Results 1 to 9 of 9

Thread: How to overcome checkarray problem

  1. #1
    Join Date
    May 2009
    Beans
    12

    How to overcome checkarray problem

    Hello everyone,

    First of all, sorry for reposting this thread.

    I have a Ubuntu system that uses 3 discs at work. 2 of the discs use raid 1 and the 3rd one uses raid 5.
    The mdadm cron task that executes "/usr/share/mdadm/checkarray --cron --all --quiet" at 1:06 AM of the first sunday of every month, crashes my system everytime. On the following monday morning, when I arrive at work I see the status LED on the machine, red.
    From what I've seen, this is a common problem and I seriously doubt that there is something wrong with any of my discs, because they are new, and work perfectly the rest of the month
    I've tried to comment out the execution of the checkarray task, but something unexpected happended. What happened was that everyday at 1:06 AM the system became unreponsive, and despite I could see the authentication screen, I was unable to login. Another thing, the status LED on this case was green. This happened on the 20rd of May so why did this happen? When I uncommented the line, to it's original state the system didn't staul, but I know it will happen again next month.
    I have VMWare installed and running 2 VM's... Could that have anything to do with the problem?
    Any help would be very much appreciated on this problem.

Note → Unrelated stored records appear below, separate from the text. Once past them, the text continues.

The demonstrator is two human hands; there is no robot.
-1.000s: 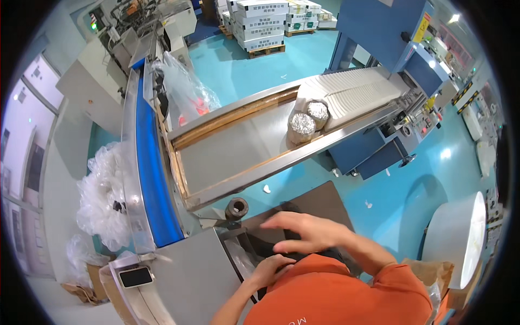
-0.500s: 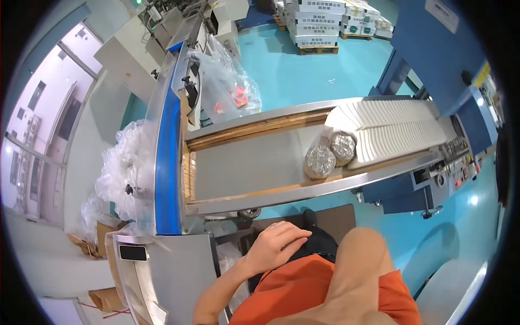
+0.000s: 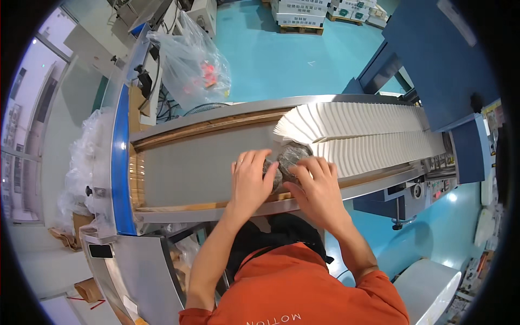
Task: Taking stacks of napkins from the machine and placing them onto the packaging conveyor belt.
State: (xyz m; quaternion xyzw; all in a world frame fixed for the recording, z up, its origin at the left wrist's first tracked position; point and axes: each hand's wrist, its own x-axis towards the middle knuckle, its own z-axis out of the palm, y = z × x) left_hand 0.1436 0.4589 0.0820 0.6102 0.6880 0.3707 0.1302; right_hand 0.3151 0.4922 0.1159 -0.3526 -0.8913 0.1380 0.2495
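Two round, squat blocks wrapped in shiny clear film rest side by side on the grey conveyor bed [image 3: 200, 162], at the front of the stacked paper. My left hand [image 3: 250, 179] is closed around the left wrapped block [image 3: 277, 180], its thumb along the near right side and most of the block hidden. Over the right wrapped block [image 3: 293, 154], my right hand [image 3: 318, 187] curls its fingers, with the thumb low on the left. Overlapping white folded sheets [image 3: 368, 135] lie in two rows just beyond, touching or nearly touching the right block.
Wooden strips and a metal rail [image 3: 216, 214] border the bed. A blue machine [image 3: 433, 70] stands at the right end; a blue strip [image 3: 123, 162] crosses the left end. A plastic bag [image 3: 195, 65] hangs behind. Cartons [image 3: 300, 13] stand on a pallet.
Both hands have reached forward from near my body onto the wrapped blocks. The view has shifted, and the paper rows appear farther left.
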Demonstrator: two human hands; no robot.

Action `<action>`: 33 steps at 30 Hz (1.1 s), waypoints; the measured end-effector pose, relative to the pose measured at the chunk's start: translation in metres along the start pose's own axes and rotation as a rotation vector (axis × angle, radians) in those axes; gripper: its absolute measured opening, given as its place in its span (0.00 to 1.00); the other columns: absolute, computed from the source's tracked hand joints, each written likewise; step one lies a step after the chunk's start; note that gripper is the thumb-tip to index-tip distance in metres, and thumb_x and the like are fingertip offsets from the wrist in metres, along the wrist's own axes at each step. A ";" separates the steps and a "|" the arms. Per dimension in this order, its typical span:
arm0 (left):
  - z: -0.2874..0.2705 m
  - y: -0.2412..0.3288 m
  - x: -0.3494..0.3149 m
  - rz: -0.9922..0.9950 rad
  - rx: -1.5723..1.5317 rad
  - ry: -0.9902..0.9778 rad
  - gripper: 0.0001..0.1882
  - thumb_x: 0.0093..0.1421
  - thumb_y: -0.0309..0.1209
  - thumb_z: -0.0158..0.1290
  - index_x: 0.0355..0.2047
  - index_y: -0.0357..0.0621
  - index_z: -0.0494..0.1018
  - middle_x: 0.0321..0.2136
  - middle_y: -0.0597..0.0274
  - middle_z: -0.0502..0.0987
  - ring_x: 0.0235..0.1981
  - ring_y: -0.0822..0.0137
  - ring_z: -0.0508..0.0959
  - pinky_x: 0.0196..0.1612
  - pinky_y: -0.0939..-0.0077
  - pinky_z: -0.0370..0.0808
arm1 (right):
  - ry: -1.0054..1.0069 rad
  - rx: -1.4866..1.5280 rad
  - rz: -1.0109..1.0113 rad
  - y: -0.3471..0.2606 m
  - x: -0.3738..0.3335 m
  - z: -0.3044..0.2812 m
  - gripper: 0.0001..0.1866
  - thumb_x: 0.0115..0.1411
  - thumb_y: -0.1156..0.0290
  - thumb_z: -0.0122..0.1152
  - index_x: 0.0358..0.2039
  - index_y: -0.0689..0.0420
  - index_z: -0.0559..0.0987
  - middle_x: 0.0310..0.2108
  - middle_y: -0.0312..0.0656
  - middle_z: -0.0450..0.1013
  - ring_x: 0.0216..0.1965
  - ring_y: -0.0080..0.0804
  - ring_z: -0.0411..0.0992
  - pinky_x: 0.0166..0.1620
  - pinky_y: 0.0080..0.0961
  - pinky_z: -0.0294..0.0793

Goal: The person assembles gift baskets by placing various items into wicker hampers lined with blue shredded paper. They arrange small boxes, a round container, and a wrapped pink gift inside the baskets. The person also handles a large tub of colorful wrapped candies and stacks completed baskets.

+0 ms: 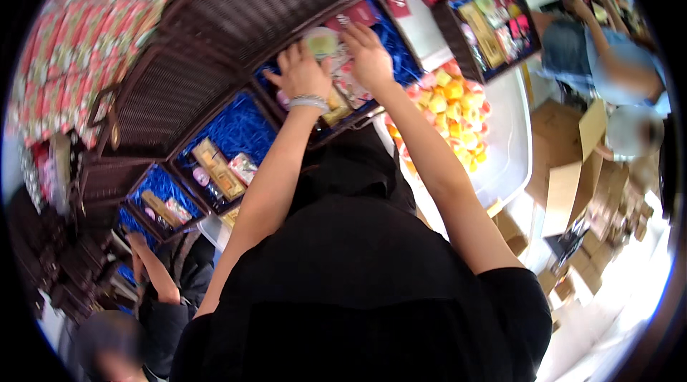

    By the way these are the parameters that the check takes into account:


    -cron -> honour AUTOCHECK setting in /etc/default/mdadm.

    /etc/default/mdadm

    # mdadm Debian configuration
    #
    # You can run 'dpkg-reconfigure mdadm' to modify the values in this file, if
    # you want. You can also change the values here and changes will be preserved.
    # Do note that only the values are preserved; the rest of the file is
    # rewritten.
    #

    # AUTOCHECK:
    # should mdadm run periodic redundancy checks over your arrays? See
    # /etc/cron.d/mdadm.
    AUTOCHECK=true

    # START_DAEMON:
    # should mdadm start the MD monitoring daemon during boot?
    START_DAEMON=true

    # DAEMON_OPTIONS:
    # additional options to pass to the daemon.
    DAEMON_OPTIONS="--syslog"

    # VERBOSE:
    # if this variable is set to true, mdadm will be a little more verbose e.g.
    # when creating the initramfs.
    VERBOSE=false

    # MAIL_TO:
    # this variable is now managed in /etc/mdadm/mdadm.conf (MAILADDR).
    # Please see mdadm.conf(5).



    -all -> check all assembled arrays (check /proc/mdstat)

    /proc/mdstat:

    Personalities : [linear] [multipath] [raid0] [raid1] [raid6] [raid5] [raid4] [raid10]
    md2 : active raid5 sda3[0] sdc3[2] sdb3[1]
    410267776 blocks level 5, 64k chunk, algorithm 2 [3/3] [UUU]

    md3 : active raid1 sda2[0] sdc2[2](S) sdb2[1]
    7815552 blocks [2/2] [UU]

    md0 : active raid1 sda1[0] sdc1[2](S) sdb1[1]
    31246272 blocks [2/2] [UU]

    unused devices: <none>



    -quiet -> suppress informational messages.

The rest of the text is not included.